GALERÍA
la historia ilustrada de un pueblo cubano

domingo, 10 de abril de 2011

Circa 1890: La fábrica de tabacos "La flor de Trespalacios"

Circa 1890: La fábrica de tabacos "La flor de Trespalacios" del asturiano Don Segundo Trespalacios (más abajo), hermosa edificación colonial ubicada en lo que un día sería la escuela pública no. 2 para varones en la esquina de las calles 8 y 9. Antonio Romero, Jr. comparte con nosotros una interesante anécdota de su bisabuelo, originalmente publicada en Santiago de las Vegas en Línea el 19 de agosto de 2007:

"Esto que les voy a contar me lo contó Edilia Díaz, hija de Edelmira Trespalacios. Este relato me lo hizo hará unos siete u ocho años, tal vez diez.

Mi bisabuelo por parte de madre, Don Segundo Trespalacios, nacido en Asturias y padre de mi abuela Angelina Trespalacios, tenía su fábrica de tabacos en la calle 8 esquina a 9, lo que años después fue la escuela publica no. 2, donde cursé del primero al cuarto grado. Tengo entendido que le decían "la casona". La fábrica y los tabacos eran de marca "La Flor de Trespalacios".

Mi bisabuelo, aunque español de nacimiento, deseaba que Cuba fuera libre como muchos españoles viviendo en la isla. Creo que además del sincero cariño que ya sentián por Cuba también estaba el hecho de que España les cobraba más impuestos a los que tuvieran negocios en la isla.

Debido a esto, Segundo muy calladamente ayudaba a la tropa de Juan Delgado con dinero para la lucha de liberar a Cuba de España como muchos españoles ya hacían.

En aquella época habían muchas vegas de tabaco alrededor de Santiago y por eso nuestro pueblo se llamó Santiago de las Vegas. Mi bisabuelo tenía alquilado una finca que estaba al sur de la calle 17, o sea lo que es ahora Tessie. En esta finca el cultivaba todo el tabaco que se usaba en su fábrica.

Desgraciadamente unos cubanos muy radicales la cogieron con hacerle daño a todo español en la isla creyendo que iban a agilizar la libertad de Cuba, y conscientemente o inconscientemente le dieron fuego a su vega.

Cuando Juan Delgado supo esto, descubrió quienes habían sido y creo que fueron ajusticiados.

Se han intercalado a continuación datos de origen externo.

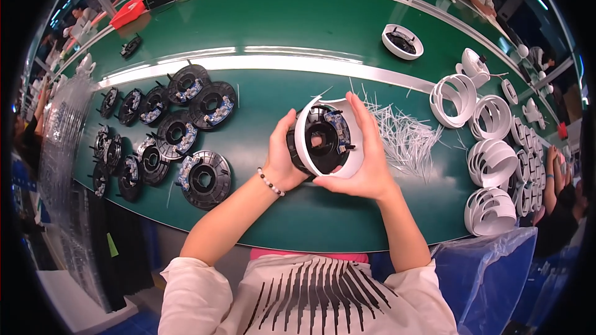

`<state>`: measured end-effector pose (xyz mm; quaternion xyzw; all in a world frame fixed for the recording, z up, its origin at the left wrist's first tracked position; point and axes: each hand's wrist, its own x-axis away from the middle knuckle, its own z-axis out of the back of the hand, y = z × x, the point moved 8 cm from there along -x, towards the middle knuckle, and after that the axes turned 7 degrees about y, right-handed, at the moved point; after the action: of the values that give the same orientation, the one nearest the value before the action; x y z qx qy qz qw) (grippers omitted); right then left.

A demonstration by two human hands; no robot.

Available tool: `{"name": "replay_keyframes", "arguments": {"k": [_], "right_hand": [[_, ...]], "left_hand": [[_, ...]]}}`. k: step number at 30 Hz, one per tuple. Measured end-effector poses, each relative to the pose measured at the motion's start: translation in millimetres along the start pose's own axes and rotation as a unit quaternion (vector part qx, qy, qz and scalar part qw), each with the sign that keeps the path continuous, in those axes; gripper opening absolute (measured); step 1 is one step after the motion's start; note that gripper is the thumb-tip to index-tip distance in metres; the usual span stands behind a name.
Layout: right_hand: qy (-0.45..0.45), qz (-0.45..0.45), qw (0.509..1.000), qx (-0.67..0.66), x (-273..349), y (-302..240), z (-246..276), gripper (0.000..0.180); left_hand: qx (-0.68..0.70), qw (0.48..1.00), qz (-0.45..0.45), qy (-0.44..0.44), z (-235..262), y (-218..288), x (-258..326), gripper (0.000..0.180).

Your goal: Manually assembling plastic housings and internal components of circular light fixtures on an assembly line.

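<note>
From where I stand, the left hand [283, 160] grips a black disc [326, 156] from the left while the right hand [372, 160] spans the white ring shell [355, 152] around it, above the tabletop [264, 99]. It looks like fitting work; I'd square shell to disc, press evenly all round, and keep pressure off the blue circuit board [338, 126].

From where I'm standing, the worker's left hand [281, 160] and right hand [367, 156] cup a white ring [355, 160] around a black disc [320, 162] with a blue circuit board [337, 126]. Clockwise from there on the green bench [273, 96]: a white shell [405, 54] at one, white strips [406, 139] at three, stacked white rings [501, 162] from two to four, more black discs [218, 191] from eight to ten.
</note>
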<state>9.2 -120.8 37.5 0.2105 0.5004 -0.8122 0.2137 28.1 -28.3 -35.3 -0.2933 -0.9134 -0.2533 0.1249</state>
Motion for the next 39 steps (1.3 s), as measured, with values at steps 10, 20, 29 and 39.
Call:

Mi bisabuelo se arruinó, perdió la fábrica y se enfermó; y creo, según me contó Edilia, que llegó a morir del disgusto tan grande que le causó el perderlo todo".

3 comentarios :

  1. Quien escribe este magnifico comentario

    ResponderEliminar
  2. Rose Bagley (Rosario Lescura Diaz)17 de abril de 2011, 18:32

    Gracias por la publicacion de este articulo al igual que muchos otros. Pues es una historia no conocida por mi. Hay tantas cosas que estoy aprendiendo y recordando de Santiago de las Vegas. Yo me fui de Cuba a los 12 años, y desgraciadamente no conozco mucho. Algo se me ha olvidado con el pasar de los años, pero lo que recuerdo, lo recuerdo con amor. Y añoro aquellos tiempos ya idos.

    ResponderEliminar
  3. This is great. I guess there are not many comments about the old Santiago de las Vegas, only memories remain there, nothing tangible, everything seems to have become rubble, the sense of the old Santiago is lost or almost totally lost, and the main thing... the people... the people of Santiago have passed away... This man Segundo was my great great grand father..., the man and the house were two original pieces of Santiago, like many other people. Only memories linger thru the streets of Santiago today.